* Requirement
Bring together all lines of the material below that contain the string "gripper".

* Material supplied

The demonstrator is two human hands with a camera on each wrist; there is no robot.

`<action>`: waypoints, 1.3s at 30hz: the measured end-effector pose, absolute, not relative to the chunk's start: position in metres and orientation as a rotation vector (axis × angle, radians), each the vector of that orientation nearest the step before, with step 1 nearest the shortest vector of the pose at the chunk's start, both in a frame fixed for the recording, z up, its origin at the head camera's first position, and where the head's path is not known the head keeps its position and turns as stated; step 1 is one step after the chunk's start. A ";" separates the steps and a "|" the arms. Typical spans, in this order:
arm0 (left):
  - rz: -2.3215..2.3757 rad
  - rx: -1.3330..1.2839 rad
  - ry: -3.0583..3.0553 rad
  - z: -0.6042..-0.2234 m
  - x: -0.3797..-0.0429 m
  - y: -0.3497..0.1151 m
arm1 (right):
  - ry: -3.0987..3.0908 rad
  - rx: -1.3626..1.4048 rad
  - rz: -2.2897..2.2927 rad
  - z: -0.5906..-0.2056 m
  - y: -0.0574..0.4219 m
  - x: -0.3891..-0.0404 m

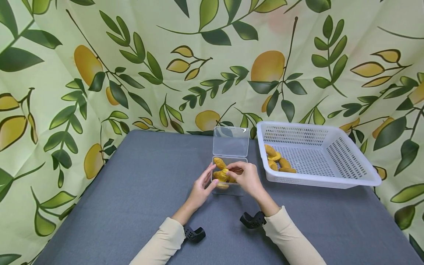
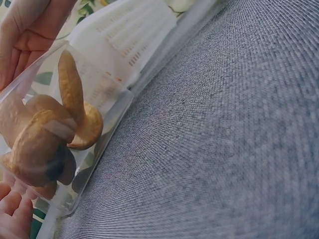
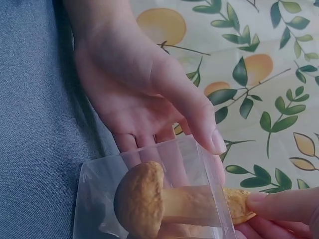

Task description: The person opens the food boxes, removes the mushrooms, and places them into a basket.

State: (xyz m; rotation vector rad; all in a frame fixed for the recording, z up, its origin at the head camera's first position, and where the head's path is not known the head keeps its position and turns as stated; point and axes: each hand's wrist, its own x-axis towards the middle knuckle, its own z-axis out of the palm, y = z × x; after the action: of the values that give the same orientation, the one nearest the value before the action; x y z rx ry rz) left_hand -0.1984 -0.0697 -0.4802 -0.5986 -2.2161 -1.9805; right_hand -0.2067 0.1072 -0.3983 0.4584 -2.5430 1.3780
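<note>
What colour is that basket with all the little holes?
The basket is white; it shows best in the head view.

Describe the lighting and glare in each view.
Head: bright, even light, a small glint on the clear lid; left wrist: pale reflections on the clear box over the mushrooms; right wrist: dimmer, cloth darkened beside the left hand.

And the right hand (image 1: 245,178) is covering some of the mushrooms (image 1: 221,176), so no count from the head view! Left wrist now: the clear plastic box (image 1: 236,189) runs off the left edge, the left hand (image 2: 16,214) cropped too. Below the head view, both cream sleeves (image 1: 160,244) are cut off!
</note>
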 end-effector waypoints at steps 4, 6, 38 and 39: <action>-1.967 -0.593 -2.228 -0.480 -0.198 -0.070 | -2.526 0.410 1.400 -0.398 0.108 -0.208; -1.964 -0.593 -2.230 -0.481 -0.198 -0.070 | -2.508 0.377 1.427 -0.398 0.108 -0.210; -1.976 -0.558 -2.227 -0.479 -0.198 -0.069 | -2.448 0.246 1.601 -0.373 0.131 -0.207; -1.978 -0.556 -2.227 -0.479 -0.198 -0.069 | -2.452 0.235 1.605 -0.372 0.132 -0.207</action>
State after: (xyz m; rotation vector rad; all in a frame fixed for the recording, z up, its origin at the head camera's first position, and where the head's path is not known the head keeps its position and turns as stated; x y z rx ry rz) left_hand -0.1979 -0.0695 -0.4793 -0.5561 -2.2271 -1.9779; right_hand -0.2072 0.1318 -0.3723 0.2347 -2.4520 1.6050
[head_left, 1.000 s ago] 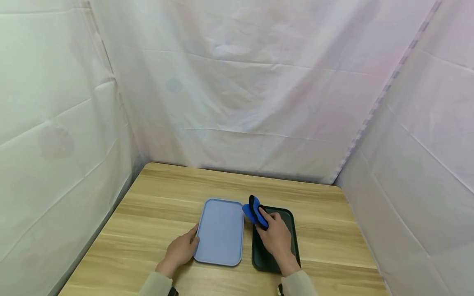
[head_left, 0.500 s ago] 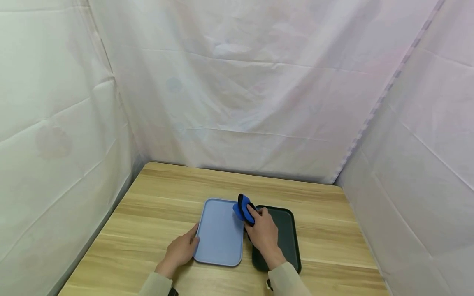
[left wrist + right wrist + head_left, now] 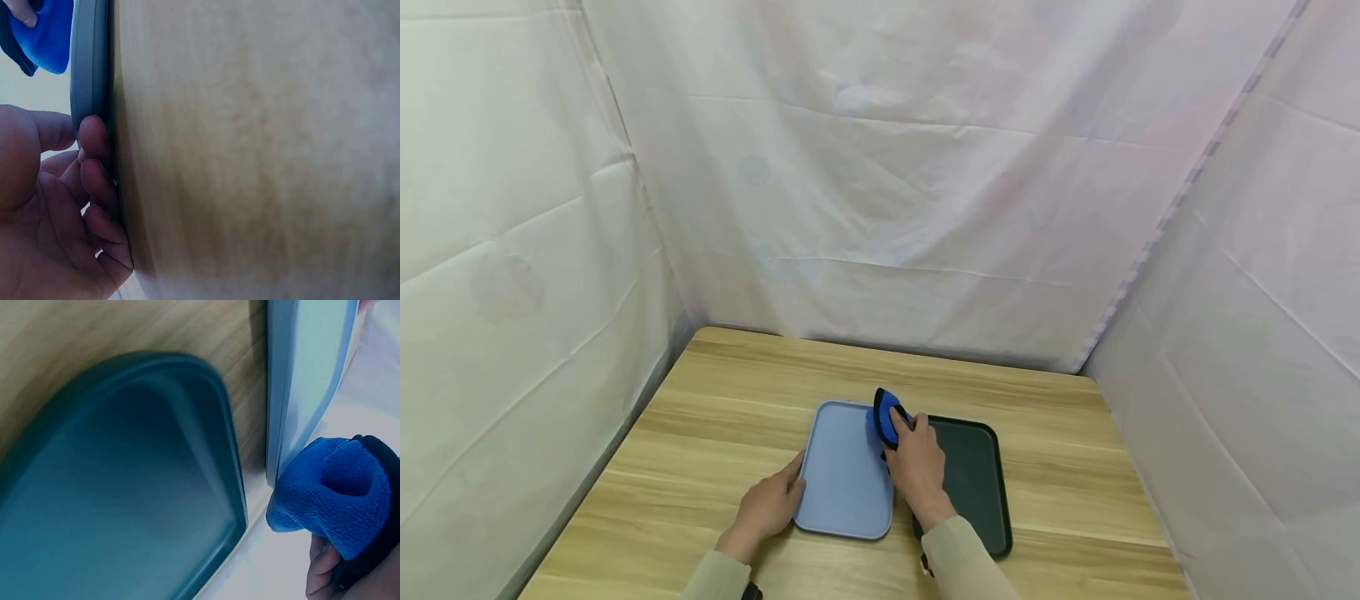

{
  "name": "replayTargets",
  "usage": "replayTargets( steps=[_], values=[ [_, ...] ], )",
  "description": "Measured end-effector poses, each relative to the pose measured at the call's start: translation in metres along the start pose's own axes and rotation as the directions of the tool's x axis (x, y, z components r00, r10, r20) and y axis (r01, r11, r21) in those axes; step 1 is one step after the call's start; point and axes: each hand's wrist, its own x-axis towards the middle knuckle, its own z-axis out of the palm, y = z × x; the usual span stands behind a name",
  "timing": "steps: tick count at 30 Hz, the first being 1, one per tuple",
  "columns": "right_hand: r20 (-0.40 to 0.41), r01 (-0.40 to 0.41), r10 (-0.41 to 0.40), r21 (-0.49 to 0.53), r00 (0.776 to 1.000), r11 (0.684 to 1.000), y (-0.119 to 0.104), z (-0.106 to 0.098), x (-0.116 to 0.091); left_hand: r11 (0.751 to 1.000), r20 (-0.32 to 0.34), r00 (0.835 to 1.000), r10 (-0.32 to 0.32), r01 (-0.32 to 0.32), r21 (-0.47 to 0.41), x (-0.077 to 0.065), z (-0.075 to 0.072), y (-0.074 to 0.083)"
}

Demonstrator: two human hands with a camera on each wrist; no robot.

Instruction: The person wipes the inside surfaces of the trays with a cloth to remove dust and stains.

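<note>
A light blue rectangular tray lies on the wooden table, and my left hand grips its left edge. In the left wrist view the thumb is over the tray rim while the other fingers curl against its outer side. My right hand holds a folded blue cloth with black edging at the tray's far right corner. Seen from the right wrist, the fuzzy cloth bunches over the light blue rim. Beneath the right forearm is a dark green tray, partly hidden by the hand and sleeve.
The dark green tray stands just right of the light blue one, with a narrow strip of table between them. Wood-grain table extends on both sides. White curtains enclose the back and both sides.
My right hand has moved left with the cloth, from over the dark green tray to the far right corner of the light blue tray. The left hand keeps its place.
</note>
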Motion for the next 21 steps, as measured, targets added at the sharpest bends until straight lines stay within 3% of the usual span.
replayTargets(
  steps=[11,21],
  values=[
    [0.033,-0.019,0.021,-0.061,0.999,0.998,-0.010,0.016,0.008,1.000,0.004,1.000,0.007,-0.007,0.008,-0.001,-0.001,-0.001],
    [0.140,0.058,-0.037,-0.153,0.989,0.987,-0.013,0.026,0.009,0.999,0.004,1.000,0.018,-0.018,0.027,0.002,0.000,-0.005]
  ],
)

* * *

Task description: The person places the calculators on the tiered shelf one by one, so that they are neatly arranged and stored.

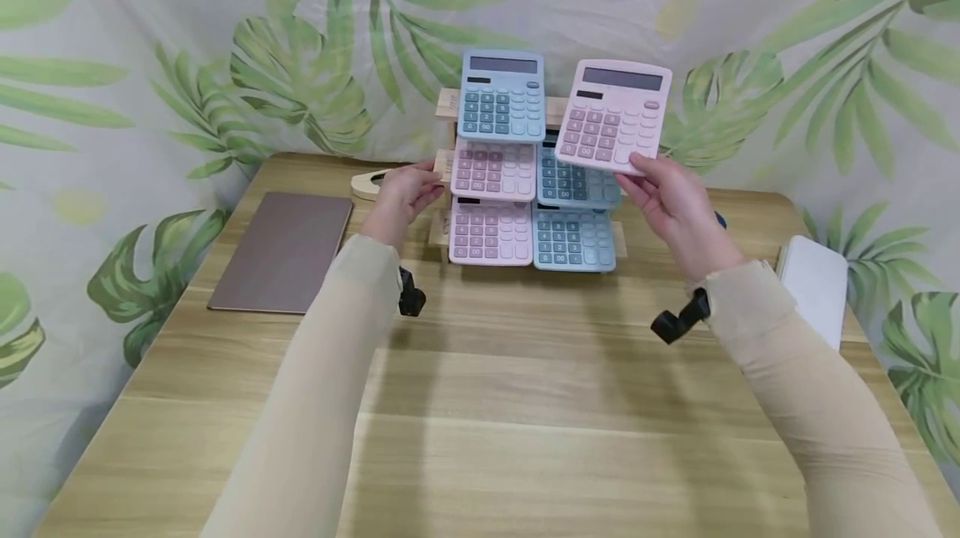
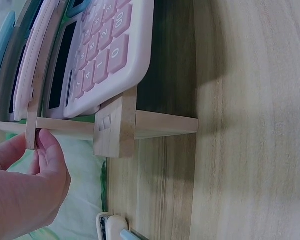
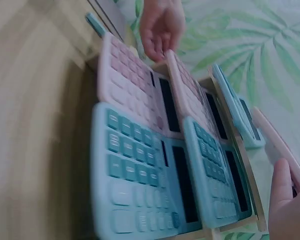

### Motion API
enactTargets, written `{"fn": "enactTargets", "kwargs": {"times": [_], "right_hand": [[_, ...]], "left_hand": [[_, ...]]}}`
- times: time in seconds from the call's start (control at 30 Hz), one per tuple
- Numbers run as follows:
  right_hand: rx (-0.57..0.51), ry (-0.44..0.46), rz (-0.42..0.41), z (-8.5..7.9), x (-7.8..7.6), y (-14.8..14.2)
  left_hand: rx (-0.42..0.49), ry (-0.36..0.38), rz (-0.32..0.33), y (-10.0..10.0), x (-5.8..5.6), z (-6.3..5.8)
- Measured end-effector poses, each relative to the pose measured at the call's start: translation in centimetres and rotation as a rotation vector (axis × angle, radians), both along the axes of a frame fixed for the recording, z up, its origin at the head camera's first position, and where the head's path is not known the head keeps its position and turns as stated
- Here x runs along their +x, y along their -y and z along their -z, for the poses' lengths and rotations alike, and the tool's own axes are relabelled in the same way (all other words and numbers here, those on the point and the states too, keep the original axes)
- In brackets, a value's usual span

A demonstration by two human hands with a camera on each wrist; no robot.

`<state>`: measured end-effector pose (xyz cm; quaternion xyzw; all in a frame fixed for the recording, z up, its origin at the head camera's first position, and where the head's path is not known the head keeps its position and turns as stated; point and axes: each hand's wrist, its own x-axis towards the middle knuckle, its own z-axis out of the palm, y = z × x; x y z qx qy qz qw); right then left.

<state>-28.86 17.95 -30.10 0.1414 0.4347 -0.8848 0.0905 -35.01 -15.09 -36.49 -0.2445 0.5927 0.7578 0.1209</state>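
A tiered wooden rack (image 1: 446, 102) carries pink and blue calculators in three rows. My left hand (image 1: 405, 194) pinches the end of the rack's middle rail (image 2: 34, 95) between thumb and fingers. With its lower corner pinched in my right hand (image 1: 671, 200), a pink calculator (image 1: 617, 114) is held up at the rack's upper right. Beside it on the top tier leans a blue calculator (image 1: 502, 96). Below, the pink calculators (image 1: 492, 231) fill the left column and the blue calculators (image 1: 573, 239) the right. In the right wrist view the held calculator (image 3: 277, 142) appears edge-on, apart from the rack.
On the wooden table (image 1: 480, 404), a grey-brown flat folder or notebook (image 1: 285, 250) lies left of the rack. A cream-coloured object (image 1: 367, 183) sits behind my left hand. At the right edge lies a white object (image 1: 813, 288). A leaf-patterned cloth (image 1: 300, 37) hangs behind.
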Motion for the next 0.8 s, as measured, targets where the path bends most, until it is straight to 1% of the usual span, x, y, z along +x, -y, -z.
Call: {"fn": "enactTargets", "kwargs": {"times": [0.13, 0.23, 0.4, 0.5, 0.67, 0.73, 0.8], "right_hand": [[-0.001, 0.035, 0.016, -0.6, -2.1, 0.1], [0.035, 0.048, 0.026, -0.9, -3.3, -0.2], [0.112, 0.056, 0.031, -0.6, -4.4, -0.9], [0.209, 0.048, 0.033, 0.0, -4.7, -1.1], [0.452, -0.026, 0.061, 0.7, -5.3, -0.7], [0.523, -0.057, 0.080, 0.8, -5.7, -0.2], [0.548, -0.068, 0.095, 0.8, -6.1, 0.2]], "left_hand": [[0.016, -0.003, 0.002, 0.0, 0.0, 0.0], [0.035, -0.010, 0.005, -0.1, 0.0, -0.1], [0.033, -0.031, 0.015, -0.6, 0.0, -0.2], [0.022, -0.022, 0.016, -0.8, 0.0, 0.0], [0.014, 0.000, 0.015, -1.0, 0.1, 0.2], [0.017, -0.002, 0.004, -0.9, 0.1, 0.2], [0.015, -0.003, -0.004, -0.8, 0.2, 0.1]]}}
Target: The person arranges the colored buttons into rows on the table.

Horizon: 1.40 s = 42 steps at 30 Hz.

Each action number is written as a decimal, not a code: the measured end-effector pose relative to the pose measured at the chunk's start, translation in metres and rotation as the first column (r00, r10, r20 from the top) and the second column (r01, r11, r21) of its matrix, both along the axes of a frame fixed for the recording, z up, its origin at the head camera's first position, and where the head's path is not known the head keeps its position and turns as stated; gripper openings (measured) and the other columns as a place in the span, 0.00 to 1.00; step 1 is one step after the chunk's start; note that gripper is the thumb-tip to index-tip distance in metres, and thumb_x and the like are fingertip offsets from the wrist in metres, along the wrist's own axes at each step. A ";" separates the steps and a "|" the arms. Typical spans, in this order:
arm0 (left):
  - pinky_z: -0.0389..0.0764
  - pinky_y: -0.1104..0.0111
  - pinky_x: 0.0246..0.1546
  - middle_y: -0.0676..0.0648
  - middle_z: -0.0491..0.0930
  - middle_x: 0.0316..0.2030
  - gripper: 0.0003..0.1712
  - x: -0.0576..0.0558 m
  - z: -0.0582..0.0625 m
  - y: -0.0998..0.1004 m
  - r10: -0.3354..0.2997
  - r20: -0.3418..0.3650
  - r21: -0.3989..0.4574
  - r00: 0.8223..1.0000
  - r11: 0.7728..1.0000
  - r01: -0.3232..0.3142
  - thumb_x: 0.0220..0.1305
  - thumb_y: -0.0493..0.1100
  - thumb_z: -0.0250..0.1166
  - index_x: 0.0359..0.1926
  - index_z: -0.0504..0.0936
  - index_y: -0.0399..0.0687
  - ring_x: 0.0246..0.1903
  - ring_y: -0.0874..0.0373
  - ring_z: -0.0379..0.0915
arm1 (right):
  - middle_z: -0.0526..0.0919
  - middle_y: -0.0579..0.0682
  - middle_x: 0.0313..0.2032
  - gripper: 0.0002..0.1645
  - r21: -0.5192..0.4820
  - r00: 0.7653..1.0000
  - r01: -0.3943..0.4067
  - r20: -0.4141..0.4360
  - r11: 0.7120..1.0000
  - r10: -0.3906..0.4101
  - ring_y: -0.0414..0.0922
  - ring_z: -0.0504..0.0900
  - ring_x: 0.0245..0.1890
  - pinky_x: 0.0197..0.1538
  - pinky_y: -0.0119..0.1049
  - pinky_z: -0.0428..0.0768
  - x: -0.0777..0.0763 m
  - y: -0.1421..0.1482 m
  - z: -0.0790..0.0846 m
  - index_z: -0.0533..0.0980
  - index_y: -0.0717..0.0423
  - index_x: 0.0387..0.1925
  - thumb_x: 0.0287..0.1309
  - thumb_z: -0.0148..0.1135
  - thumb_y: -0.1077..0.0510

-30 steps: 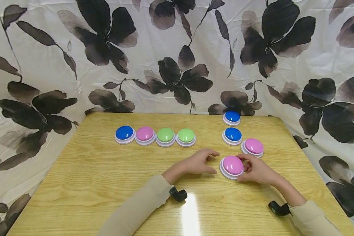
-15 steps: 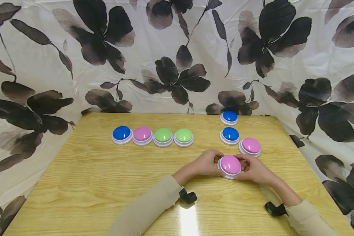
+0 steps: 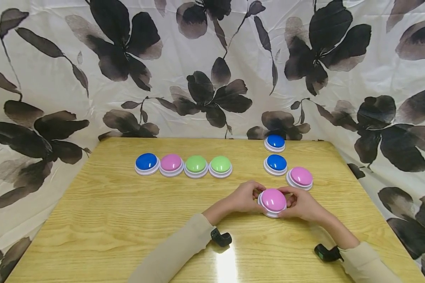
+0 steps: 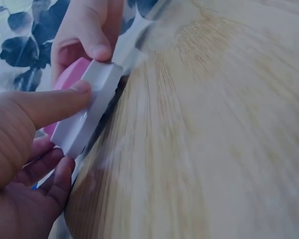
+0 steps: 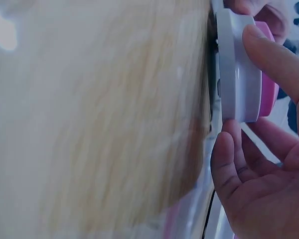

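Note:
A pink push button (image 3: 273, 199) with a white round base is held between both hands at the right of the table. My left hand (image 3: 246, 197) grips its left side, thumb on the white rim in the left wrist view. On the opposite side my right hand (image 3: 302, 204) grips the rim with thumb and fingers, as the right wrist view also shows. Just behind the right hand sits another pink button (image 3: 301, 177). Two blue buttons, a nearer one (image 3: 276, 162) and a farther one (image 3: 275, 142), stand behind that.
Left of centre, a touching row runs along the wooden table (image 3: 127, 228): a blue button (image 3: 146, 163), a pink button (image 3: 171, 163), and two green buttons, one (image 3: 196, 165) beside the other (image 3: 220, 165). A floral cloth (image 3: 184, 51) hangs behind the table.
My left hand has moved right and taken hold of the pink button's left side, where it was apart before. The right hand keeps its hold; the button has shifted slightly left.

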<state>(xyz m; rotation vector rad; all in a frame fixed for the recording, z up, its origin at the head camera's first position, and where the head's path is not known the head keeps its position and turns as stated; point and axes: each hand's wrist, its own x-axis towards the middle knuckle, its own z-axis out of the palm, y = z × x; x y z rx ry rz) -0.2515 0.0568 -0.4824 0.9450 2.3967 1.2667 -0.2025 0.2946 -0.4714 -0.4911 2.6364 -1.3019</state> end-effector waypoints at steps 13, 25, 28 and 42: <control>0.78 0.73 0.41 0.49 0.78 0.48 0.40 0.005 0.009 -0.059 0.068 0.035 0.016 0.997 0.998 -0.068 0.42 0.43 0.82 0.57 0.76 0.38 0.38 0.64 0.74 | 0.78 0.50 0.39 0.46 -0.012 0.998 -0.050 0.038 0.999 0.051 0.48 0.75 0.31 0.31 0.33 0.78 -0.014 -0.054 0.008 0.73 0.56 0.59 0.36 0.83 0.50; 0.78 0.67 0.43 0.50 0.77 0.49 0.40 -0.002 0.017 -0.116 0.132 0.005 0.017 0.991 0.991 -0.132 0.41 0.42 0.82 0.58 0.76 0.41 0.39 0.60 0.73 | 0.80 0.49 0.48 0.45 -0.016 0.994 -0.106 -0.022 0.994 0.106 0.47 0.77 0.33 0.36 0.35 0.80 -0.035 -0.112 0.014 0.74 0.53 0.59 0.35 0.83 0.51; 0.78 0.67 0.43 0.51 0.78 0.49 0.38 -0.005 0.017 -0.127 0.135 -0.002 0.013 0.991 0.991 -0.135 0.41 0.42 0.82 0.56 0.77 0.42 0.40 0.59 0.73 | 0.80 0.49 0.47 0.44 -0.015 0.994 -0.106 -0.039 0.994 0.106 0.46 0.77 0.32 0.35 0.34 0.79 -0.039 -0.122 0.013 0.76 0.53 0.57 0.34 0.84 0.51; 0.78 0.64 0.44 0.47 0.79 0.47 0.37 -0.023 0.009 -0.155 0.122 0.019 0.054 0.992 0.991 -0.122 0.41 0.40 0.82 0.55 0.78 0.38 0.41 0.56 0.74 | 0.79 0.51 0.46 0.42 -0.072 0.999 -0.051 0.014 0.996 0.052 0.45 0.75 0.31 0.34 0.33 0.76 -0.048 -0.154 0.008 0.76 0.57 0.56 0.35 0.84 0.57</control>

* Output of the exercise
Each action number is written as a decimal, not a code: the measured end-effector pose relative to the pose measured at the chunk's start, translation in metres and rotation as the first column (r00, r10, r20 from the top) and the second column (r01, r11, r21) of its matrix, both along the axes of a frame fixed for the recording, z up, its origin at the head camera's first position, and where the head's path is not known the head keeps its position and turns as stated; gripper openings (measured) and the other columns as a place in the span, 0.00 to 1.00; step 1 is one step after the chunk's start; note that gripper is the thumb-tip to index-tip distance in metres, and thumb_x and the like are fingertip offsets from the wrist in metres, along the wrist's own axes at each step. A ";" separates the steps and a "|" the arms. Typical spans, in this order:
  - gripper: 0.0003..0.1712
  - gripper: 0.0002..0.1645

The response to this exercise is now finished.